◆ Work required ◆
Copy out the data below, all of it, exactly.

◆ Data excerpt ◆

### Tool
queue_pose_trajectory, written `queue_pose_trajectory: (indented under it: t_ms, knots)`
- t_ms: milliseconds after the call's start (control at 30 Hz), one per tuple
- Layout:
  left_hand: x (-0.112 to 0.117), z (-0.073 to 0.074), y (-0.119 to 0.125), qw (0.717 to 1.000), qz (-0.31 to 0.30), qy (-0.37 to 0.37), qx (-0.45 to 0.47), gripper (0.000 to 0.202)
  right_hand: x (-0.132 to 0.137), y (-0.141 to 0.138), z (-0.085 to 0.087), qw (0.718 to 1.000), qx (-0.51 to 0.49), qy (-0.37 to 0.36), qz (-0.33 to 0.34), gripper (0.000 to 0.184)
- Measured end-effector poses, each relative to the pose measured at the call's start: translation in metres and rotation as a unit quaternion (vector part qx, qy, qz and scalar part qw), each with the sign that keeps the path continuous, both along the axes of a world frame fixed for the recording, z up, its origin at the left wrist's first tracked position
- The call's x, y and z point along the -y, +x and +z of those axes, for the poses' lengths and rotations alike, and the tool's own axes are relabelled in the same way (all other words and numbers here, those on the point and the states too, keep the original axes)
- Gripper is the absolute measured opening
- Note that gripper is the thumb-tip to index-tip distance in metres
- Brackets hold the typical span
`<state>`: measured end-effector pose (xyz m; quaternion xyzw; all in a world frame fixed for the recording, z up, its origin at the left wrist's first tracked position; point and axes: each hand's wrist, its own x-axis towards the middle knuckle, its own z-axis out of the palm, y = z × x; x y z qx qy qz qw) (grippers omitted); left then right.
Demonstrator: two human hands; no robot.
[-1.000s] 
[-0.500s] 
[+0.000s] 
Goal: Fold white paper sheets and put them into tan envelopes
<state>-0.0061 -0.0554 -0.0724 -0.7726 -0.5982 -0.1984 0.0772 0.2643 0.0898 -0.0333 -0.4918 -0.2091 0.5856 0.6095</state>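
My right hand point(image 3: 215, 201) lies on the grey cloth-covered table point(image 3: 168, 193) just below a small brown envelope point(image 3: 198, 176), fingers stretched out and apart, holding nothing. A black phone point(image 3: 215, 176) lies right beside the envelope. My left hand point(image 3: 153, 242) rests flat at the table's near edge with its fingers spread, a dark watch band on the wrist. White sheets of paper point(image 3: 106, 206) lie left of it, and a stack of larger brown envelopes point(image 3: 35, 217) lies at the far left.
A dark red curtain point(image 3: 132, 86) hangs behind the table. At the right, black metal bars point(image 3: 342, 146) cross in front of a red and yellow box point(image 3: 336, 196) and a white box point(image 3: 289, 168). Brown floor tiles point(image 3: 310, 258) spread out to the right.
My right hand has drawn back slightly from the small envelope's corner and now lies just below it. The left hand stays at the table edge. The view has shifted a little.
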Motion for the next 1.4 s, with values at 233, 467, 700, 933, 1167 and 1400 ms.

◆ Response box ◆
### Tool
queue_pose_trajectory, written `queue_pose_trajectory: (indented under it: t_ms, knots)`
- t_ms: milliseconds after the call's start (control at 30 Hz), one per tuple
- Layout:
  left_hand: x (-0.112 to 0.117), z (-0.073 to 0.074), y (-0.119 to 0.125), qw (0.717 to 1.000), qz (-0.31 to 0.30), qy (-0.37 to 0.37), qx (-0.45 to 0.47), gripper (0.000 to 0.202)
  right_hand: x (-0.132 to 0.137), y (-0.141 to 0.138), z (-0.085 to 0.087), qw (0.718 to 1.000), qx (-0.51 to 0.49), qy (-0.37 to 0.36), qz (-0.33 to 0.34), gripper (0.000 to 0.184)
- Measured end-effector poses, each relative to the pose measured at the call's start: translation in metres and rotation as a unit quaternion (vector part qx, qy, qz and scalar part qw), each with the sign that keeps the path continuous, both along the axes of a world frame fixed for the recording, z up, its origin at the left wrist's first tracked position
- The call's x, y and z point along the -y, +x and +z of those axes, for the poses' lengths and rotations alike, and the tool's own axes are relabelled in the same way (all other words and numbers here, those on the point and the states too, keep the original axes)
- Gripper is the absolute measured opening
- Note that gripper is the thumb-tip to index-tip distance in metres
- Brackets hold the typical span
`<state>`: measured end-effector pose (xyz m; quaternion xyzw; all in a world frame fixed for the recording, z up, its origin at the left wrist's first tracked position; point and axes: each hand's wrist, its own x-axis towards the middle knuckle, its own z-axis out of the palm, y = z × x; x y z qx qy qz qw) (grippers omitted); left then right.
Demonstrator: two human hands; no robot.
[-1.000s] 
[-0.500s] 
[+0.000s] 
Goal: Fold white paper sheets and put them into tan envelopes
<state>-0.0061 -0.0554 -0.0724 -0.7726 -0.5982 -0.1984 0.0772 0.2643 0.0898 -0.0333 -0.4918 -0.2091 0.5856 0.6095</state>
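My right hand point(image 3: 215, 201) lies on the grey cloth-covered table point(image 3: 168, 193) just below a small brown envelope point(image 3: 198, 176), fingers stretched out and apart, holding nothing. A black phone point(image 3: 215, 176) lies right beside the envelope. My left hand point(image 3: 153, 242) rests flat at the table's near edge with its fingers spread, a dark watch band on the wrist. White sheets of paper point(image 3: 106, 206) lie left of it, and a stack of larger brown envelopes point(image 3: 35, 217) lies at the far left.
A dark red curtain point(image 3: 132, 86) hangs behind the table. At the right, black metal bars point(image 3: 342, 146) cross in front of a red and yellow box point(image 3: 336, 196) and a white box point(image 3: 289, 168). Brown floor tiles point(image 3: 310, 258) spread out to the right.
My right hand has drawn back slightly from the small envelope's corner and now lies just below it. The left hand stays at the table edge. The view has shifted a little.
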Motion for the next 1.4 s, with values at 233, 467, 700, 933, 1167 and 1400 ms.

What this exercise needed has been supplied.